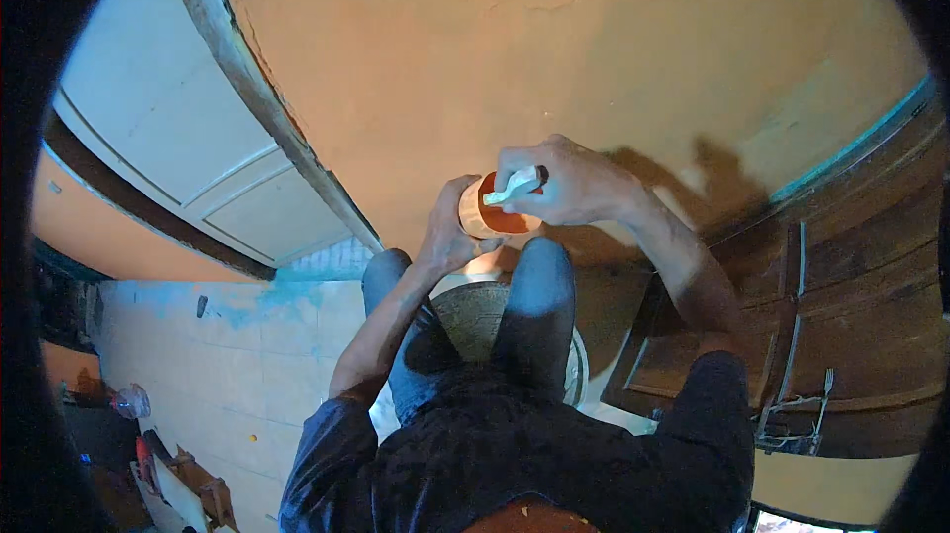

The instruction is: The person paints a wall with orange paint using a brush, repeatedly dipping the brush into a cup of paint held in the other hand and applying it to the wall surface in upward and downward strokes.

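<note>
My left hand is wrapped around the side of an orange cup-like container, whose open mouth faces up and to the right. Between the thumb and fingers of my right hand is a small pale object with a dark end, held over the container's mouth. It may be a brush or a folded cloth; I cannot tell which. The container is above my knees. Whatever lies at the bottom of the container is hidden by my right fingers.
A round grey surface shows between my legs. An orange wall rises ahead, with a pale panelled door at the left and dark wooden furniture at the right. A clear plastic vessel and wooden pieces lie at the lower left.
</note>
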The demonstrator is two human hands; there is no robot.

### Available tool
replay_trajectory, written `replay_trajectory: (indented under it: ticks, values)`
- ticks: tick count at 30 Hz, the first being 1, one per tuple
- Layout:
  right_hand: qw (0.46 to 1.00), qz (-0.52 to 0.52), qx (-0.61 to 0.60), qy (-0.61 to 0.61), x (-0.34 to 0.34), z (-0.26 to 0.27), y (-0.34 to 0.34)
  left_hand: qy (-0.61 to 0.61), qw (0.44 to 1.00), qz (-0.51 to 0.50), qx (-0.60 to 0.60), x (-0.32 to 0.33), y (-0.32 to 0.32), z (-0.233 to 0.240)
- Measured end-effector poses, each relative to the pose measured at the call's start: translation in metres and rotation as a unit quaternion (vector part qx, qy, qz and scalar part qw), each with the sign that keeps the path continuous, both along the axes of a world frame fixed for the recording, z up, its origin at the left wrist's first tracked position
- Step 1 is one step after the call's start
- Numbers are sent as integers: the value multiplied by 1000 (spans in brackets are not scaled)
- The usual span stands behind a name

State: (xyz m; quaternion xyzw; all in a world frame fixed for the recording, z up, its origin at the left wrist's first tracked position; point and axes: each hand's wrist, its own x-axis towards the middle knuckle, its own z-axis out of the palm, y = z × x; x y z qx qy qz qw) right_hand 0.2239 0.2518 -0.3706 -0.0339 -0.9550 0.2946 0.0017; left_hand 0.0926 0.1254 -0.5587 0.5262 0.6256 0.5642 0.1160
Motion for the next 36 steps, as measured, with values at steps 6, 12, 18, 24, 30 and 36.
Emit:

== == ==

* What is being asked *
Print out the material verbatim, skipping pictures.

* Written answer *
The instruction is: The person paints a wall with orange paint using a brush, repeatedly dipping the brush into a cup of paint held in the other hand and applying it to the wall surface in upward and downward strokes.

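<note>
My left hand is wrapped around the side of an orange cup-like container, whose open mouth faces up and to the right. Between the thumb and fingers of my right hand is a small pale object with a dark end, held over the container's mouth. It may be a brush or a folded cloth; I cannot tell which. The container is above my knees. Whatever lies at the bottom of the container is hidden by my right fingers.
A round grey surface shows between my legs. An orange wall rises ahead, with a pale panelled door at the left and dark wooden furniture at the right. A clear plastic vessel and wooden pieces lie at the lower left.
</note>
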The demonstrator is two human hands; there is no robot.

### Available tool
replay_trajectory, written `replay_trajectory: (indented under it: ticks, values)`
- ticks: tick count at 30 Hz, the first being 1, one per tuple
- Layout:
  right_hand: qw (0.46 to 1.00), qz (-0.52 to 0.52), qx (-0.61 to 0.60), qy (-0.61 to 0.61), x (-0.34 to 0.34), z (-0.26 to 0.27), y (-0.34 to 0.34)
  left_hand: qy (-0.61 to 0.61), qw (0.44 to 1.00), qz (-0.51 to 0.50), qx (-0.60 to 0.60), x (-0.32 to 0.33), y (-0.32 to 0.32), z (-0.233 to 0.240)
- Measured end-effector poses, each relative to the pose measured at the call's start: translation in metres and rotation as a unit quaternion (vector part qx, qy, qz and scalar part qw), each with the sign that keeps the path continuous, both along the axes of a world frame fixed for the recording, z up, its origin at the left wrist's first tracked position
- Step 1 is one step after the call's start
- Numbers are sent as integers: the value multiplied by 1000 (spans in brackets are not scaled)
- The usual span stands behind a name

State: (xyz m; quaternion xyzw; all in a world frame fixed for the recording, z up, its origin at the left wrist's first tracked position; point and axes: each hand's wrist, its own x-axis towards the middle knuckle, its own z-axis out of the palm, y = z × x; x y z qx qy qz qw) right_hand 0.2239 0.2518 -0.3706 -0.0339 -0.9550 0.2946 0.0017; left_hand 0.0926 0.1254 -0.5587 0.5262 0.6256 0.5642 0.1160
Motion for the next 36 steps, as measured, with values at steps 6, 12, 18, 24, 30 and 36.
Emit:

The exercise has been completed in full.